* **WORK ITEM**
The data below is to be set down again exactly as written.

* **RECORDS TO USE**
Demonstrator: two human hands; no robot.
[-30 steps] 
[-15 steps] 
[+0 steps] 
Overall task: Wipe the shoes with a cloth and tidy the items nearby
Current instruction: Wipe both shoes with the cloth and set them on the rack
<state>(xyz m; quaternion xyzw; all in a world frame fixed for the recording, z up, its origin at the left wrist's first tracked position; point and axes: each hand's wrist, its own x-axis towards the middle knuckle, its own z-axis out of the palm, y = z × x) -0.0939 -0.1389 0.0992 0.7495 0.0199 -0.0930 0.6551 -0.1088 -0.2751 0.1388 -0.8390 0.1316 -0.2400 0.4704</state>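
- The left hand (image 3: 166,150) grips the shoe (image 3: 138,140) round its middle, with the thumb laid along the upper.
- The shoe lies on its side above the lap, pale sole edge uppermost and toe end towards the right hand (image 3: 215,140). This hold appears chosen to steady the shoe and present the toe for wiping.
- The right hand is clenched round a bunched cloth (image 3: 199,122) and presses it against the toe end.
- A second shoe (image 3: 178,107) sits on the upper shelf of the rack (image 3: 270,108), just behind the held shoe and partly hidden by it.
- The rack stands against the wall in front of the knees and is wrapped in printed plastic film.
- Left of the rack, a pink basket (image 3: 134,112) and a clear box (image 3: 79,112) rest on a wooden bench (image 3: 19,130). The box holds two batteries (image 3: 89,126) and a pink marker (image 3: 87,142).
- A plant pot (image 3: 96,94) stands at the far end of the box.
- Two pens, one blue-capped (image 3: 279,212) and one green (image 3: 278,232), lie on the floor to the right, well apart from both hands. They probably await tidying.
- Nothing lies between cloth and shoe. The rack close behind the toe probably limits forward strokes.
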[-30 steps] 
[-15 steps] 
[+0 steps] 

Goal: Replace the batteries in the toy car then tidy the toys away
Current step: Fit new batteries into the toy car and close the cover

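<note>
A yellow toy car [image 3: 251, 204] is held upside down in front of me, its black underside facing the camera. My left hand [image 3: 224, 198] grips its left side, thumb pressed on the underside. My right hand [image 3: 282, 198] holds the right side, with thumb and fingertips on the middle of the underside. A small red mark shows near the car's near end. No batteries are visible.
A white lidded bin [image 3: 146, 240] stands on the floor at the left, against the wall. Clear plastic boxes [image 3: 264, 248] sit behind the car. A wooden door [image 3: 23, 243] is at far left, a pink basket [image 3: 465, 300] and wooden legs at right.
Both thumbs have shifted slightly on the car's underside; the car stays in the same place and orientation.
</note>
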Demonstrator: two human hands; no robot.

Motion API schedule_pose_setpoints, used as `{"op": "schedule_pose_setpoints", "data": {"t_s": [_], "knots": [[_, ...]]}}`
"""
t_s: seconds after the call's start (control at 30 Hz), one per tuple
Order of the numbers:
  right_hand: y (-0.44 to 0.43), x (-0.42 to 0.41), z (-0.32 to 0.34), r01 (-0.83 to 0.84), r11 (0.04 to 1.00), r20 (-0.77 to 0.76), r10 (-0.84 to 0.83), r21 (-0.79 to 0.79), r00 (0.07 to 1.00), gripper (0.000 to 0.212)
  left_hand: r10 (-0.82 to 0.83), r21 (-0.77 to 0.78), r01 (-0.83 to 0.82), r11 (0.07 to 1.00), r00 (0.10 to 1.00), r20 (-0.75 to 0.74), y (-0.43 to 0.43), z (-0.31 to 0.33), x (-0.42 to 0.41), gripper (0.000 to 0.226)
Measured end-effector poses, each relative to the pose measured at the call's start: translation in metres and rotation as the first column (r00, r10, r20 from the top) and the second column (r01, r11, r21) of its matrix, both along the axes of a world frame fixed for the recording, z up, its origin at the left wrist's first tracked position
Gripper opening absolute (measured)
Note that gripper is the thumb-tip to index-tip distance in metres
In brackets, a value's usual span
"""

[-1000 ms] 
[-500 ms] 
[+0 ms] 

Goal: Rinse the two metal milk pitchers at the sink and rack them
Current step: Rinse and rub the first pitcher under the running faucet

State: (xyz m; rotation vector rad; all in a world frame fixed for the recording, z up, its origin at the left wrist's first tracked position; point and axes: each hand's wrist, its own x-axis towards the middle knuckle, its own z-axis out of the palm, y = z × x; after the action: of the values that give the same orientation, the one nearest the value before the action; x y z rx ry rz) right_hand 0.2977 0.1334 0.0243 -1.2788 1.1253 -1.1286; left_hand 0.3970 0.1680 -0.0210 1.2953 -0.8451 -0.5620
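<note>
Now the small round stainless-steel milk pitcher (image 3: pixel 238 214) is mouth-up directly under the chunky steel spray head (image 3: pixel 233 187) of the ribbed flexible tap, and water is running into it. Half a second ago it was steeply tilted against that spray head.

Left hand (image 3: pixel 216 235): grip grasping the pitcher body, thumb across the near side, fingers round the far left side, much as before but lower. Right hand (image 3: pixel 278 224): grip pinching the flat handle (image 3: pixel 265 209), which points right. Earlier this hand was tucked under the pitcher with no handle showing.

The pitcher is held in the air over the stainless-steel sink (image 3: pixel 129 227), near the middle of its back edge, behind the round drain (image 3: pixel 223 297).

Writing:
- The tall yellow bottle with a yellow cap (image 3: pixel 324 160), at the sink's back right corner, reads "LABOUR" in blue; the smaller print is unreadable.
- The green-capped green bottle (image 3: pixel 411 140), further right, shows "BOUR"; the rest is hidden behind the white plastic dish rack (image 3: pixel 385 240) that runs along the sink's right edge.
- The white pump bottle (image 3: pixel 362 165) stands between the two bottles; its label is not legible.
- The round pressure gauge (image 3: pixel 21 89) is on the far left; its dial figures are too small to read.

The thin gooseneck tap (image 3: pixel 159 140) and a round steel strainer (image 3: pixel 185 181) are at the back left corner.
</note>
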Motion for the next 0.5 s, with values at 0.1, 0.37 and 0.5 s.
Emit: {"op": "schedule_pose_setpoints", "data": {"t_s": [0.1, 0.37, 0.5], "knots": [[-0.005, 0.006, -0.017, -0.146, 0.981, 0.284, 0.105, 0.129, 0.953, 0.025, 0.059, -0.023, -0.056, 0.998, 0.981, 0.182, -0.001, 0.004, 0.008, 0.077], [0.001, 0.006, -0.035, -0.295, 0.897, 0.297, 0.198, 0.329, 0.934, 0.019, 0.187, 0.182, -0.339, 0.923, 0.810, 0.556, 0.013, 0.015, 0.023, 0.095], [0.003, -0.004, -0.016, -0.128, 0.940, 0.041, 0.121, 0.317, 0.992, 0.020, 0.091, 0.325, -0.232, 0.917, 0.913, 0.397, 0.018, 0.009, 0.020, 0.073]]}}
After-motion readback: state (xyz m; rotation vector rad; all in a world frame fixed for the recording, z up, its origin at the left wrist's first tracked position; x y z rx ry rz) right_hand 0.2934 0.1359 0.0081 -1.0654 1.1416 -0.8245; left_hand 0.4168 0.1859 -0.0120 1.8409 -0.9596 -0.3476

* **RESULT BELOW**
Demonstrator: two human hands; no robot.
[-30 steps] 
[-15 steps] 
[+0 steps] 
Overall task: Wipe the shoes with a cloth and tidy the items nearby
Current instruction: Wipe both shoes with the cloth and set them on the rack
<state>(xyz m; quaternion xyzw; all in a world frame fixed for the recording, z up, its origin at the left wrist's first tracked position; point and axes: each hand's wrist, its own x-axis towards the middle knuckle, its own z-axis out of the palm, y = z × x) -0.0939 -0.1389 0.0992 0.7495 0.0199 -0.0930 0.6551 -0.1088 -0.2751 0.1388 -0.8390 0.1316 -0.2400 0.4704</state>
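- The left hand (image 3: 166,150) grips the shoe (image 3: 138,140) round its middle, with the thumb laid along the upper.
- The shoe lies on its side above the lap, pale sole edge uppermost and toe end towards the right hand (image 3: 215,140). This hold appears chosen to steady the shoe and present the toe for wiping.
- The right hand is clenched round a bunched cloth (image 3: 199,122) and presses it against the toe end.
- A second shoe (image 3: 178,107) sits on the upper shelf of the rack (image 3: 270,108), just behind the held shoe and partly hidden by it.
- The rack stands against the wall in front of the knees and is wrapped in printed plastic film.
- Left of the rack, a pink basket (image 3: 134,112) and a clear box (image 3: 79,112) rest on a wooden bench (image 3: 19,130). The box holds two batteries (image 3: 89,126) and a pink marker (image 3: 87,142).
- A plant pot (image 3: 96,94) stands at the far end of the box.
- Two pens, one blue-capped (image 3: 279,212) and one green (image 3: 278,232), lie on the floor to the right, well apart from both hands. They probably await tidying.
- Nothing lies between cloth and shoe. The rack close behind the toe probably limits forward strokes.
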[-30 steps] 
[-15 steps] 
[+0 steps] 

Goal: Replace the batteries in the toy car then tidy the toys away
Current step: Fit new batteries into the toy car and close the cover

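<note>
A yellow toy car [image 3: 251, 204] is held upside down in front of me, its black underside facing the camera. My left hand [image 3: 224, 198] grips its left side, thumb pressed on the underside. My right hand [image 3: 282, 198] holds the right side, with thumb and fingertips on the middle of the underside. A small red mark shows near the car's near end. No batteries are visible.
A white lidded bin [image 3: 146, 240] stands on the floor at the left, against the wall. Clear plastic boxes [image 3: 264, 248] sit behind the car. A wooden door [image 3: 23, 243] is at far left, a pink basket [image 3: 465, 300] and wooden legs at right.
Both thumbs have shifted slightly on the car's underside; the car stays in the same place and orientation.
</note>
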Demonstrator: two human hands; no robot.

Motion API schedule_pose_setpoints, used as `{"op": "schedule_pose_setpoints", "data": {"t_s": [_], "knots": [[_, ...]]}}`
"""
t_s: seconds after the call's start (control at 30 Hz), one per tuple
Order of the numbers:
  right_hand: y (-0.44 to 0.43), x (-0.42 to 0.41), z (-0.32 to 0.34), r01 (-0.83 to 0.84), r11 (0.04 to 1.00), r20 (-0.77 to 0.76), r10 (-0.84 to 0.83), r21 (-0.79 to 0.79), r00 (0.07 to 1.00), gripper (0.000 to 0.212)
  left_hand: r10 (-0.82 to 0.83), r21 (-0.77 to 0.78), r01 (-0.83 to 0.82), r11 (0.07 to 1.00), r00 (0.10 to 1.00), r20 (-0.75 to 0.74), y (-0.43 to 0.43), z (-0.31 to 0.33), x (-0.42 to 0.41), gripper (0.000 to 0.226)
Measured end-effector poses, each relative to the pose measured at the call's start: translation in metres and rotation as the first column (r00, r10, r20 from the top) and the second column (r01, r11, r21) of its matrix, both along the axes of a world frame fixed for the recording, z up, its origin at the left wrist's first tracked position
Gripper opening absolute (measured)
Note that gripper is the thumb-tip to index-tip distance in metres
In brackets, a value's usual span
"""

[-1000 ms] 
[-500 ms] 
[+0 ms] 

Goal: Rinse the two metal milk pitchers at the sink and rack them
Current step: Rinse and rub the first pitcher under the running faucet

State: (xyz m; rotation vector rad; all in a world frame fixed for the recording, z up, its origin at the left wrist's first tracked position; point and axes: each hand's wrist, its own x-axis towards the middle knuckle, its own z-axis out of the palm, y = z × x; after the action: of the values that give the same orientation, the one nearest the value before the action; x y z rx ry rz) right_hand 0.2977 0.1334 0.0243 -1.2788 1.1253 -1.1286; left_hand 0.3970 0.1680 -0.0210 1.2953 -0.8451 -0.5620
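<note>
Now the small round stainless-steel milk pitcher (image 3: pixel 238 214) is mouth-up directly under the chunky steel spray head (image 3: pixel 233 187) of the ribbed flexible tap, and water is running into it. Half a second ago it was steeply tilted against that spray head.

Left hand (image 3: pixel 216 235): grip grasping the pitcher body, thumb across the near side, fingers round the far left side, much as before but lower. Right hand (image 3: pixel 278 224): grip pinching the flat handle (image 3: pixel 265 209), which points right. Earlier this hand was tucked under the pitcher with no handle showing.

The pitcher is held in the air over the stainless-steel sink (image 3: pixel 129 227), near the middle of its back edge, behind the round drain (image 3: pixel 223 297).

Writing:
- The tall yellow bottle with a yellow cap (image 3: pixel 324 160), at the sink's back right corner, reads "LABOUR" in blue; the smaller print is unreadable.
- The green-capped green bottle (image 3: pixel 411 140), further right, shows "BOUR"; the rest is hidden behind the white plastic dish rack (image 3: pixel 385 240) that runs along the sink's right edge.
- The white pump bottle (image 3: pixel 362 165) stands between the two bottles; its label is not legible.
- The round pressure gauge (image 3: pixel 21 89) is on the far left; its dial figures are too small to read.

The thin gooseneck tap (image 3: pixel 159 140) and a round steel strainer (image 3: pixel 185 181) are at the back left corner.
</note>
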Motion for the next 0.5 s, with values at 0.1, 0.37 and 0.5 s.
Emit: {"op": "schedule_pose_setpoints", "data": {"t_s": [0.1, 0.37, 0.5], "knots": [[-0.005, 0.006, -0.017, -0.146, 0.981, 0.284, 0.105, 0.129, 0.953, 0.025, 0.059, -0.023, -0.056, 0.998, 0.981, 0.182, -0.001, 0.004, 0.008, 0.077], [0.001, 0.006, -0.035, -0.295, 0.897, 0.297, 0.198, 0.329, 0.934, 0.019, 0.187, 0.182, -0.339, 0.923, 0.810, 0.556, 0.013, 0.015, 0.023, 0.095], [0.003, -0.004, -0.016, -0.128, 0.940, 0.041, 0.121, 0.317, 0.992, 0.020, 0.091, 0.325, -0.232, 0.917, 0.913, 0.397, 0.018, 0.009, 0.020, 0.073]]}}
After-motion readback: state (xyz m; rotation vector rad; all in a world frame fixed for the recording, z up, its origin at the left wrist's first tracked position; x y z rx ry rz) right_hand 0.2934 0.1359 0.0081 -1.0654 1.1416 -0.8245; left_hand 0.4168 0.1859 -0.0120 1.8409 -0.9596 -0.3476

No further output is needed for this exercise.